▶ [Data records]

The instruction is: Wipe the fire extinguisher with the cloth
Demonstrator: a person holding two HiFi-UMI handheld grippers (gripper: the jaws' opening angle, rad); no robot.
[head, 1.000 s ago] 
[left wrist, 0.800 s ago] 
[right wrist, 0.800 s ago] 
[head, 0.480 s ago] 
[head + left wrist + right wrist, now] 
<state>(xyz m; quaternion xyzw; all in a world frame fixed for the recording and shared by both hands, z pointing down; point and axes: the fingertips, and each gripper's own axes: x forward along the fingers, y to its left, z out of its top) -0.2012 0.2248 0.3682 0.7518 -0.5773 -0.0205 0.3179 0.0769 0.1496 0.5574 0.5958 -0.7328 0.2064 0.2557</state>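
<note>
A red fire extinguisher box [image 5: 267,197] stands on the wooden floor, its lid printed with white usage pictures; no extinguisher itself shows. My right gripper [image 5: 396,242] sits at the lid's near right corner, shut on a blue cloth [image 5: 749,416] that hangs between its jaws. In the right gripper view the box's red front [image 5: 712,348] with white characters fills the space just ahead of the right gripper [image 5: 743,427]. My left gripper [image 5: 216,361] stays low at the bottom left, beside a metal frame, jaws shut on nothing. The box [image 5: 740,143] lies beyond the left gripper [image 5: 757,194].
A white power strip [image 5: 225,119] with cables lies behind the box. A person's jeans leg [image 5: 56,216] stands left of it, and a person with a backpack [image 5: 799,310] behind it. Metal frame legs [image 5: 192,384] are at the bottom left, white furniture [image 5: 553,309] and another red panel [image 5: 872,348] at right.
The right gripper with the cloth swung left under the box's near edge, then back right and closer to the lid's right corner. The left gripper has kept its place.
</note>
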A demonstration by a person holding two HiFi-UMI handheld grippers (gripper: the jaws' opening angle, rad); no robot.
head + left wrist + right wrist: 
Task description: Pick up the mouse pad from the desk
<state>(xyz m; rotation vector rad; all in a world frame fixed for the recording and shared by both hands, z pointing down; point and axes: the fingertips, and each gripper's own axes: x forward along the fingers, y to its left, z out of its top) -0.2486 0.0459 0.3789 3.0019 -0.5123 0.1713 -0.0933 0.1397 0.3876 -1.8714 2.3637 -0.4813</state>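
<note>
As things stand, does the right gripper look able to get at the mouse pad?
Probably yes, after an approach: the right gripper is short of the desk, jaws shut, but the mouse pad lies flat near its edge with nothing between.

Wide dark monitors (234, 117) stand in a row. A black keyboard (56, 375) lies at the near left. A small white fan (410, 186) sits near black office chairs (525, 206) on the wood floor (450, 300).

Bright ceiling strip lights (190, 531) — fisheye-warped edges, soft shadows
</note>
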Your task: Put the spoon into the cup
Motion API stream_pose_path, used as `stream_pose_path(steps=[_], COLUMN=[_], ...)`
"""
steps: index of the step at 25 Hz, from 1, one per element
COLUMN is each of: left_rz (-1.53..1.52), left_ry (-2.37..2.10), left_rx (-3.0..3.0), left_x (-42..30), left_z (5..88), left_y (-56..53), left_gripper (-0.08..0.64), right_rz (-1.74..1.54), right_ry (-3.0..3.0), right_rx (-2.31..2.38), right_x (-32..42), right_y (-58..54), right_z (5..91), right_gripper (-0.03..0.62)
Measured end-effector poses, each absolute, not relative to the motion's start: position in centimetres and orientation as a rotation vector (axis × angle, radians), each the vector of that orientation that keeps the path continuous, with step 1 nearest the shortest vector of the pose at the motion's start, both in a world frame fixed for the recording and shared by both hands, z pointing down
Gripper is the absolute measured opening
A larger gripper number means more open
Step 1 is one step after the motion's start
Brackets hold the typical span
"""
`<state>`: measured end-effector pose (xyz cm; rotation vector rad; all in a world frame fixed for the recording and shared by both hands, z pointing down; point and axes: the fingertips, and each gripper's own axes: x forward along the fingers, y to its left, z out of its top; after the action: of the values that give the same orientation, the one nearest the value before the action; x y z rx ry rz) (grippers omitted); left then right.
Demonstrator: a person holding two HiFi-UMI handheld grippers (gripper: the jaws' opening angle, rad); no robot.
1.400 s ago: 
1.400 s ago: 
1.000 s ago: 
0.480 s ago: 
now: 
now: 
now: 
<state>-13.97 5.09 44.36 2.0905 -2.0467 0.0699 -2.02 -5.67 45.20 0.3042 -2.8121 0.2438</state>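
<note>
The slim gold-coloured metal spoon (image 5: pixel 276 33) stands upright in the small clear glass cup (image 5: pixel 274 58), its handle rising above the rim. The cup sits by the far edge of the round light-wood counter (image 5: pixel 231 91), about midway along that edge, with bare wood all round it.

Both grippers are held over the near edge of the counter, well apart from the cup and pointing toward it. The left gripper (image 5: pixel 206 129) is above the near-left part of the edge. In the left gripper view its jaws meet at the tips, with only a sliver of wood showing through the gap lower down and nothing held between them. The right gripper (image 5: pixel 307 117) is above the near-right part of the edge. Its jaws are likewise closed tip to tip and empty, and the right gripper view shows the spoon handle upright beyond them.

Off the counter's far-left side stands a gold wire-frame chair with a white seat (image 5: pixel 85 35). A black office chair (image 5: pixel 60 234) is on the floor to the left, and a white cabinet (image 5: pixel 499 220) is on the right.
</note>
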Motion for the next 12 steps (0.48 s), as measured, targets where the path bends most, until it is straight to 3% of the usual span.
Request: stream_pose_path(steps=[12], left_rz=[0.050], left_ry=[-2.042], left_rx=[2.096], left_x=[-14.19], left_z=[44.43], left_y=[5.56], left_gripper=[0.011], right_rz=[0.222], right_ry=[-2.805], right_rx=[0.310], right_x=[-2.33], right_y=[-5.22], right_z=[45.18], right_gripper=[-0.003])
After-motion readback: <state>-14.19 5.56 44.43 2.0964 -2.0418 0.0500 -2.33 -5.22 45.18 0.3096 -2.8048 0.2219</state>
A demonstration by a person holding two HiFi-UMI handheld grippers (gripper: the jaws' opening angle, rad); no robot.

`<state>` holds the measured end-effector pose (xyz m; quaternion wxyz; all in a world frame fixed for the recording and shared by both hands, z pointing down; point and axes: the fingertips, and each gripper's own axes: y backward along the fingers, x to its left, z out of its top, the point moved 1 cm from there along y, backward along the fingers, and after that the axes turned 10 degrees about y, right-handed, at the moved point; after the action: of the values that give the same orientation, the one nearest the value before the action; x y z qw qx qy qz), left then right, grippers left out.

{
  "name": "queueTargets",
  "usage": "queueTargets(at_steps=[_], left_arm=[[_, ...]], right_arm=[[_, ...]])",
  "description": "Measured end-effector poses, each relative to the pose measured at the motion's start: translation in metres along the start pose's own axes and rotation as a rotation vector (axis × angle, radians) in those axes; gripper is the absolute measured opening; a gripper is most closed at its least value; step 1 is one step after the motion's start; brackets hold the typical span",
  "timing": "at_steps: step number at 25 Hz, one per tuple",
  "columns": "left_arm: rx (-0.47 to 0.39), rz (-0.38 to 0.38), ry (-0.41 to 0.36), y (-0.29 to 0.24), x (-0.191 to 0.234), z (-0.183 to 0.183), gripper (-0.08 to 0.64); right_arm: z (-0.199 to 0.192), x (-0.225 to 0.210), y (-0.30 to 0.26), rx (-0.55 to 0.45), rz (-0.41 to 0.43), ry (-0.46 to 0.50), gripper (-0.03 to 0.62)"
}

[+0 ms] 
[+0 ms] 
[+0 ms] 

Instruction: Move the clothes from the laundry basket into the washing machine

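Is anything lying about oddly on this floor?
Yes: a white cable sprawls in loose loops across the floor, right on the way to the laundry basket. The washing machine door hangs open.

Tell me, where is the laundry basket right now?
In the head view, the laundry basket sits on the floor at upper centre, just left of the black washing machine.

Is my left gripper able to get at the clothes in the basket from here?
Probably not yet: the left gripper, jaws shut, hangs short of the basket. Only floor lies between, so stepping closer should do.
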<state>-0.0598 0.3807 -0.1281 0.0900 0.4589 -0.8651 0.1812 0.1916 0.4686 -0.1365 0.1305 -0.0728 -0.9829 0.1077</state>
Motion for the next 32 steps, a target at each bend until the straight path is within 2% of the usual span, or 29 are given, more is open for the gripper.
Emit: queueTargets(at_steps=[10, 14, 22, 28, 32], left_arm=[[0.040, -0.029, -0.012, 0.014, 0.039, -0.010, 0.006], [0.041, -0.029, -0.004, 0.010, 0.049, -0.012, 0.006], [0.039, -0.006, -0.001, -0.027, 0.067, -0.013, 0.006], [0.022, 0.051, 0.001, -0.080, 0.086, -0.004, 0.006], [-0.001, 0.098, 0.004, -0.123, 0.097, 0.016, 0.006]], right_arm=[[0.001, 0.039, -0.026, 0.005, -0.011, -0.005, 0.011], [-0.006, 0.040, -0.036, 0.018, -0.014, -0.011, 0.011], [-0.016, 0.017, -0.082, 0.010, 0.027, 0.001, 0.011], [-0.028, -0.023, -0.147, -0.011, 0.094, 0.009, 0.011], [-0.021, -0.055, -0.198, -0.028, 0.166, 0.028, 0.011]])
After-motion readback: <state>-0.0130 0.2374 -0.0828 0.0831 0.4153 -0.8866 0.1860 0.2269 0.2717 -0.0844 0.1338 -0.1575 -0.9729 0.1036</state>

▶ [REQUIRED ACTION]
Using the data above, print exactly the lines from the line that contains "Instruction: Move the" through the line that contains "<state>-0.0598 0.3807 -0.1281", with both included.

▶ [ANSWER TO THE EXERCISE]
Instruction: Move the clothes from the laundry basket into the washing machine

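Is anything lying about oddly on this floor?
Yes: a white cable sprawls in loose loops across the floor, right on the way to the laundry basket. The washing machine door hangs open.

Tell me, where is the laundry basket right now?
In the head view, the laundry basket sits on the floor at upper centre, just left of the black washing machine.

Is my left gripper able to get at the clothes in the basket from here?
Probably not yet: the left gripper, jaws shut, hangs short of the basket. Only floor lies between, so stepping closer should do.
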<state>-0.0598 0.3807 -0.1281 0.0900 0.4589 -0.8651 0.1812 0.1916 0.4686 -0.1365 0.1305 -0.0728 -0.9829 0.1077</state>

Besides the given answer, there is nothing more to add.